2 December 2007
The augmented Central Committee met in Johannesburg over the weekend of 30th November – 2nd December 2007. This was the final meeting of the CC for the year.
The CC was held in the context of heightened tensions within our alliance partner, the ANC, with just two weeks to go before the 52nd ANC National Conference in Polokwane. The CC reaffirmed the SACP’s principled position that the electoral contest within the ANC is an internal matter and the Party will not be backing any particular candidate or list. However, the SACP is also not a disinterested observer, and the CC further endorsed the perspectives articulated in the Party’s ‘Open Letter to ANC Members’. The Party is adamant that things cannot go on as they are within the ANC and between the ANC and its alliance partners. Either there must be a change in the ANC collective leadership, or there must be a change of heart in that leadership.
We believe that underpinning the pattern of nominations emerging from the ANC’s Provincial General Councils last weekend, and from the ANC’s Leagues, is a converging concern from a significant majority of ANC branch members and cadres. The call for a renewal of the ANC that was apparent in the ANC’s 2005 National General Council, that was reiterated clearly in June this year at the ANC’s National Policy Conference, has now been repeated and with greater insistence and intensity.
What are thousands of ANC delegates saying in essence? The SACP believes that there are many factors at play, but they all converge around one fundamental concern.
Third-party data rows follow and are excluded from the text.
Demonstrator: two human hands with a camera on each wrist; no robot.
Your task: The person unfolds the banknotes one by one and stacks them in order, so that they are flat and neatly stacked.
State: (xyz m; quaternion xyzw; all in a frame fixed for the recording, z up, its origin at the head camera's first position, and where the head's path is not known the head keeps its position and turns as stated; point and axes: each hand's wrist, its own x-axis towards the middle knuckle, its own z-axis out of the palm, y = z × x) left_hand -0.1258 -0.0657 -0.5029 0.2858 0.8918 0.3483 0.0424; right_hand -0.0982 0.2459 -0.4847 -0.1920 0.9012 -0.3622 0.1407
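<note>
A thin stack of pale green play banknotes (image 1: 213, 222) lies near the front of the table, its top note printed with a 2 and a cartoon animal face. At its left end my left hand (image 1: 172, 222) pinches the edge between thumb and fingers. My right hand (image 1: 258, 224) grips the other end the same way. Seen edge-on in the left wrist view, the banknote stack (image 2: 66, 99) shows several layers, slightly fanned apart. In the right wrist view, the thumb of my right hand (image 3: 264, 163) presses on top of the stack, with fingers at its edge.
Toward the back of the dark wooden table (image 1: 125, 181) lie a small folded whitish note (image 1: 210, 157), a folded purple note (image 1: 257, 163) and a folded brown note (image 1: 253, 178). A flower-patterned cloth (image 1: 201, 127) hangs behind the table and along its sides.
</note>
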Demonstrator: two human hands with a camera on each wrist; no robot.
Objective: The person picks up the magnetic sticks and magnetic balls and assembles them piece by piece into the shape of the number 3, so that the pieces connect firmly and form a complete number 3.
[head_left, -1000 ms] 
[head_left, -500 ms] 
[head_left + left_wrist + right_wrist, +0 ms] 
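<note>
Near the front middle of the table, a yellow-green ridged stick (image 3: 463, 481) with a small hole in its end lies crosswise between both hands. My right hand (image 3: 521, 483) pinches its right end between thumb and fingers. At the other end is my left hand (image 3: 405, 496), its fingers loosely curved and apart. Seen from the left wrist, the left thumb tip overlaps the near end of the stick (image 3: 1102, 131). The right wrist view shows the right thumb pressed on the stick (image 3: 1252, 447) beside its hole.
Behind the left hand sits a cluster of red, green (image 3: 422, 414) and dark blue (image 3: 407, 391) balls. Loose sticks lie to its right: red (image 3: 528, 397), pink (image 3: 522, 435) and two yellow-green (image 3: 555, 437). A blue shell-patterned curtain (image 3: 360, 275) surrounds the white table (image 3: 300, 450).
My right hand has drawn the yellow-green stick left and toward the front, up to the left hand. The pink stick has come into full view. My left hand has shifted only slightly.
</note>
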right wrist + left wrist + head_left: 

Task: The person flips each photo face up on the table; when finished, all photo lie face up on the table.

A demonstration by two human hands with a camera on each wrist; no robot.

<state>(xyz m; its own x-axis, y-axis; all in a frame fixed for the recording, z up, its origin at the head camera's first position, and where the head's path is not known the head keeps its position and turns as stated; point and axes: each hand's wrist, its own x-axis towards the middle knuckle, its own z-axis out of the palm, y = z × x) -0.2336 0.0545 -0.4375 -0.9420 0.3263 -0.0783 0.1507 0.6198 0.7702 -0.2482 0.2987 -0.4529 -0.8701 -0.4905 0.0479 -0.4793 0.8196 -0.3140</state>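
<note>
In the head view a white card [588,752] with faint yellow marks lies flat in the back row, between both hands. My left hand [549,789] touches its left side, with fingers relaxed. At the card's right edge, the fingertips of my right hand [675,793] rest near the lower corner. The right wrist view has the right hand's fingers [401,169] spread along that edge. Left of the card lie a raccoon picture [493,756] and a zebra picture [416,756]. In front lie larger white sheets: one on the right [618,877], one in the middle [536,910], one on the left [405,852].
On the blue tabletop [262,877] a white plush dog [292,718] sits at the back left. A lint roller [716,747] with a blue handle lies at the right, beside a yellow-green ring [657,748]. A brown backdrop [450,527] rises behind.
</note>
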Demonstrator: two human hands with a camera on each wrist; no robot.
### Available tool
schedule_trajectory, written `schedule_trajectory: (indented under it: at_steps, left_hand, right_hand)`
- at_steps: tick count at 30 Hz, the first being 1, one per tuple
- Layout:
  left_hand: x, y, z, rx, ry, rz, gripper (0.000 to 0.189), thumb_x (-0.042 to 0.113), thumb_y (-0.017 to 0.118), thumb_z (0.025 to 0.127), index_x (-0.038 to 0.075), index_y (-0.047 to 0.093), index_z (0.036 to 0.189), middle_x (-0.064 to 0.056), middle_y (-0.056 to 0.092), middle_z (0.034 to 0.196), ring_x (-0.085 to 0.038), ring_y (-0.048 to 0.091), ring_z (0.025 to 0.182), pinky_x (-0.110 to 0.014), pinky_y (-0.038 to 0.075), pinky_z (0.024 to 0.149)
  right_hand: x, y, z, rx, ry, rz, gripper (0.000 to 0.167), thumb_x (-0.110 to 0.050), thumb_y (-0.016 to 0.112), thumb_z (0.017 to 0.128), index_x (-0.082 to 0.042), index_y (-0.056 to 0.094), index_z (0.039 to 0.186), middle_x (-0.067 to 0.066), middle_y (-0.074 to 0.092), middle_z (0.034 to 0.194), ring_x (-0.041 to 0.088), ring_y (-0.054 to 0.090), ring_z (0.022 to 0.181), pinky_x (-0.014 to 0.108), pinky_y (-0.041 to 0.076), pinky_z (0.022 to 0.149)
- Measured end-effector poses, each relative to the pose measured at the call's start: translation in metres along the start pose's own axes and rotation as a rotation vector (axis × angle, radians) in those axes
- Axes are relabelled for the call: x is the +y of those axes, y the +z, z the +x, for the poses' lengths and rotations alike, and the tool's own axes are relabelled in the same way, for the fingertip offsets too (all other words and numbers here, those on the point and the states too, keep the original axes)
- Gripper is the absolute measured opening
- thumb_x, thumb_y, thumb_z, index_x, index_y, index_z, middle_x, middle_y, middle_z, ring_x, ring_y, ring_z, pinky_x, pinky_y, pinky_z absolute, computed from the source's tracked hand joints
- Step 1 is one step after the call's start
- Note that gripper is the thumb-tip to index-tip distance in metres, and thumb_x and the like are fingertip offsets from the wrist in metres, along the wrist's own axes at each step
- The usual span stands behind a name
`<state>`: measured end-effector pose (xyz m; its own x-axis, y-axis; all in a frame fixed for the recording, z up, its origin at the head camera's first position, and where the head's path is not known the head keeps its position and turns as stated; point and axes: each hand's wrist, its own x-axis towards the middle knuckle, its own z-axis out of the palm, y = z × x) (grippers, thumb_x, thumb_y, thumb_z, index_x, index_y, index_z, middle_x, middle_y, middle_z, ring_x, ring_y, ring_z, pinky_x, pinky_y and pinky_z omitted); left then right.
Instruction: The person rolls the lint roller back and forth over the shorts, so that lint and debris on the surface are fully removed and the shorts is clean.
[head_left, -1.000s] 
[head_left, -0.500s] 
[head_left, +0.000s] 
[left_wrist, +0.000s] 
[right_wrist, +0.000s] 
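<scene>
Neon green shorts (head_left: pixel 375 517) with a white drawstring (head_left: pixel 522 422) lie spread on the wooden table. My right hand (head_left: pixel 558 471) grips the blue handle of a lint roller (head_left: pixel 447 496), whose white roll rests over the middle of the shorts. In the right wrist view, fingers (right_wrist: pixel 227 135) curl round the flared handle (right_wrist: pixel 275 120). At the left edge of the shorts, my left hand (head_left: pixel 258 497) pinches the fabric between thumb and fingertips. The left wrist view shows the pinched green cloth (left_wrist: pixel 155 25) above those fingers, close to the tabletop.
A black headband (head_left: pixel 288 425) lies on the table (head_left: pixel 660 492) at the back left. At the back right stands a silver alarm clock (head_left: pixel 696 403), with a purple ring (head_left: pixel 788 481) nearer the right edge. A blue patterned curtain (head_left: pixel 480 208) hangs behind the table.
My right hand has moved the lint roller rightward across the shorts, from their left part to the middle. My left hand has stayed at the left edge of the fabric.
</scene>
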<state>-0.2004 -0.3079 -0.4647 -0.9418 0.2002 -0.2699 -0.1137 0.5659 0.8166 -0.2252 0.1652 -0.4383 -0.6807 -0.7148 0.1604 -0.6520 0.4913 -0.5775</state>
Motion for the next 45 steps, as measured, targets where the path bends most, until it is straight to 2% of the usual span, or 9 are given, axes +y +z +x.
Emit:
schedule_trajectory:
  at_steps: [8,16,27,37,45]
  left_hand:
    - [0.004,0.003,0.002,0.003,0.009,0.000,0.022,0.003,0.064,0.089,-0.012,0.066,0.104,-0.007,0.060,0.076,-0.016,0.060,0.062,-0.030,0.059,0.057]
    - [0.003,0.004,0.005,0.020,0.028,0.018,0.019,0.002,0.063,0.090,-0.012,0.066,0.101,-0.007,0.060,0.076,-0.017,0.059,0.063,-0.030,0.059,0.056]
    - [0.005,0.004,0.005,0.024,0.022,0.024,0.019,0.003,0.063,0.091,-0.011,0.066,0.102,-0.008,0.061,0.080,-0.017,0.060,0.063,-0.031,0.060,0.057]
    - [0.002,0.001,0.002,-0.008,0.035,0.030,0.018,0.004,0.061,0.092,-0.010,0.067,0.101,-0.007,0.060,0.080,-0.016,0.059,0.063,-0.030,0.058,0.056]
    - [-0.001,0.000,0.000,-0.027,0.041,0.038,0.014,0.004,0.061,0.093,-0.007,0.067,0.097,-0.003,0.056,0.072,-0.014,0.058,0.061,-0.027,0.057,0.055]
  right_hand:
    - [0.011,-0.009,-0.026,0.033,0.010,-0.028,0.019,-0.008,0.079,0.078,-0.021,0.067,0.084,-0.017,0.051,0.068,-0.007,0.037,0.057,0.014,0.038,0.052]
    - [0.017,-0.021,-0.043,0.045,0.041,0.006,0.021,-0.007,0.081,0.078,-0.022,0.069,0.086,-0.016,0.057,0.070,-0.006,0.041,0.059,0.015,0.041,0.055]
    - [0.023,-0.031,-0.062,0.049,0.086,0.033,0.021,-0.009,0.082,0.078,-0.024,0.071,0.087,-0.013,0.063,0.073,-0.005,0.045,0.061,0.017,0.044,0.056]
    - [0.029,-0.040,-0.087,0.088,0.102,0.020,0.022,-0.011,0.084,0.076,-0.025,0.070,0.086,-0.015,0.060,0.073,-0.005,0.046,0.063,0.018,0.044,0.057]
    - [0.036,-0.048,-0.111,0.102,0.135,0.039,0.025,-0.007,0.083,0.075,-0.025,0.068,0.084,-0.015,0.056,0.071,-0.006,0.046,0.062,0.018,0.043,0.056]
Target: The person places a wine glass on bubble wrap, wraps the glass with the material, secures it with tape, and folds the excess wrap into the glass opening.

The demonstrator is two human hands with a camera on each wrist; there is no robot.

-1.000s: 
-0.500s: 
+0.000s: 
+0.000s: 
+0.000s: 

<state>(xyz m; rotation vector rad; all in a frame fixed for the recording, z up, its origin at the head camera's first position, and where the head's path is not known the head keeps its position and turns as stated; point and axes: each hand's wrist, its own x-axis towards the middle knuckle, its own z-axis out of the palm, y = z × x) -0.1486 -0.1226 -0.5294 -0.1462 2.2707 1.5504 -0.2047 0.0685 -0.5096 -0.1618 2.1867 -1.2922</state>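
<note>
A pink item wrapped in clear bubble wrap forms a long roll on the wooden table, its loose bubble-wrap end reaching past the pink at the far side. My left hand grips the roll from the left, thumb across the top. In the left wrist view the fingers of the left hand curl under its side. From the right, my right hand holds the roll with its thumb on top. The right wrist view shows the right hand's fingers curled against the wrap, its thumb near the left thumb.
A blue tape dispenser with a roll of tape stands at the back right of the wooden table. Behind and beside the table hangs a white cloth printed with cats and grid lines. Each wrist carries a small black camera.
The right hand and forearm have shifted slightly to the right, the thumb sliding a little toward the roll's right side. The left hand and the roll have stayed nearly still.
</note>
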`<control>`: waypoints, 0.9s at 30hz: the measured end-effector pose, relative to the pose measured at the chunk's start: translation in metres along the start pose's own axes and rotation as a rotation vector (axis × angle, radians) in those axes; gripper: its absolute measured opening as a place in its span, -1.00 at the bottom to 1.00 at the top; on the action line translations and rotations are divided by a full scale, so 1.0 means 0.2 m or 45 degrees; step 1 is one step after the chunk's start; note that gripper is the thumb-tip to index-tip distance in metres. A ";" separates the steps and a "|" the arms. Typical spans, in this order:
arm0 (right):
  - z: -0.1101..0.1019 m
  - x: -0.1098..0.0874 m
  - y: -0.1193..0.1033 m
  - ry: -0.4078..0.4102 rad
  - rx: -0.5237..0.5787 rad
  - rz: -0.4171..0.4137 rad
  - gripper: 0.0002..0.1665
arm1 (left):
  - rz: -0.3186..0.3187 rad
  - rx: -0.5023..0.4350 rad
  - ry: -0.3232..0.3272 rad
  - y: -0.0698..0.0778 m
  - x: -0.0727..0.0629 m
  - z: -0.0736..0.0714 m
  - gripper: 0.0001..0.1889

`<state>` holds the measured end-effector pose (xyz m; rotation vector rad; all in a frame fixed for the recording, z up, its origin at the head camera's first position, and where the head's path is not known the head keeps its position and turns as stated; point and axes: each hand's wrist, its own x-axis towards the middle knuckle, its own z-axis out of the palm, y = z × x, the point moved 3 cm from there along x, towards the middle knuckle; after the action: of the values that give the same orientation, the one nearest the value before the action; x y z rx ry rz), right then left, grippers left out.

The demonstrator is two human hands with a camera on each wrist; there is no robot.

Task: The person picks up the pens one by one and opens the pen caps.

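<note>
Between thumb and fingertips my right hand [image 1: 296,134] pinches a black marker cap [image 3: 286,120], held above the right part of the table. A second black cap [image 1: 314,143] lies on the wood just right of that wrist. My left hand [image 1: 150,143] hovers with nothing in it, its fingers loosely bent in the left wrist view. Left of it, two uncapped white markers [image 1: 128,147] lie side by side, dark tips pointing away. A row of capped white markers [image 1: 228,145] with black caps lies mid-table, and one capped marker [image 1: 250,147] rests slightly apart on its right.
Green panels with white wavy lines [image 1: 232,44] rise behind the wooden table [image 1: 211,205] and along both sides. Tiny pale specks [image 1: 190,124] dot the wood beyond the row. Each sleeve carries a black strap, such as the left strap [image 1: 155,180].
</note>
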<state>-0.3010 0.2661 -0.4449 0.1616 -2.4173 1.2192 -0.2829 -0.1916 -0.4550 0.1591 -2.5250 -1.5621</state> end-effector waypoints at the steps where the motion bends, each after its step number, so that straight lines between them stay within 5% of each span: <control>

Over the past decade the mass participatory traditions of the ANC have been run-down, consultation with and involvement of comunities have been sidelined, and an unceasing offensive against alliance partners unleashed. From a wide range of quarters – the youth and women sectors, MK veterans, many deep rural areas – there is a single basic refrain. Enough is enough, things cannot continue in the same way.
Without mapping these dynamics crudely into social realities, it is obvious that the divisions that have opened up in the succession debate are not unrelated to one of the most dramatic social features of the post-1994 period. Notwithstanding some important advances in terms of social grants and other poverty alleviation measures, inequality in South Africa ranks among the worst in the world, and while this inequality remains starkly racialised, the most dramatic gulf that has widened in the past decade is within the African community itself. It would be surprising if these developments did not express themselves in one form or another in the run-up to Polokwane. The SACP remains committed to working with the ANC to solidify the unity of the people’s camp, but the lesson of the last years is that such a unity cannot be sustained on the terms of the narrow interests of a new elite of bankers, of speculators, of the holders of multiple directorships working hand-in-glove with established capital and a technocratic elite in the state.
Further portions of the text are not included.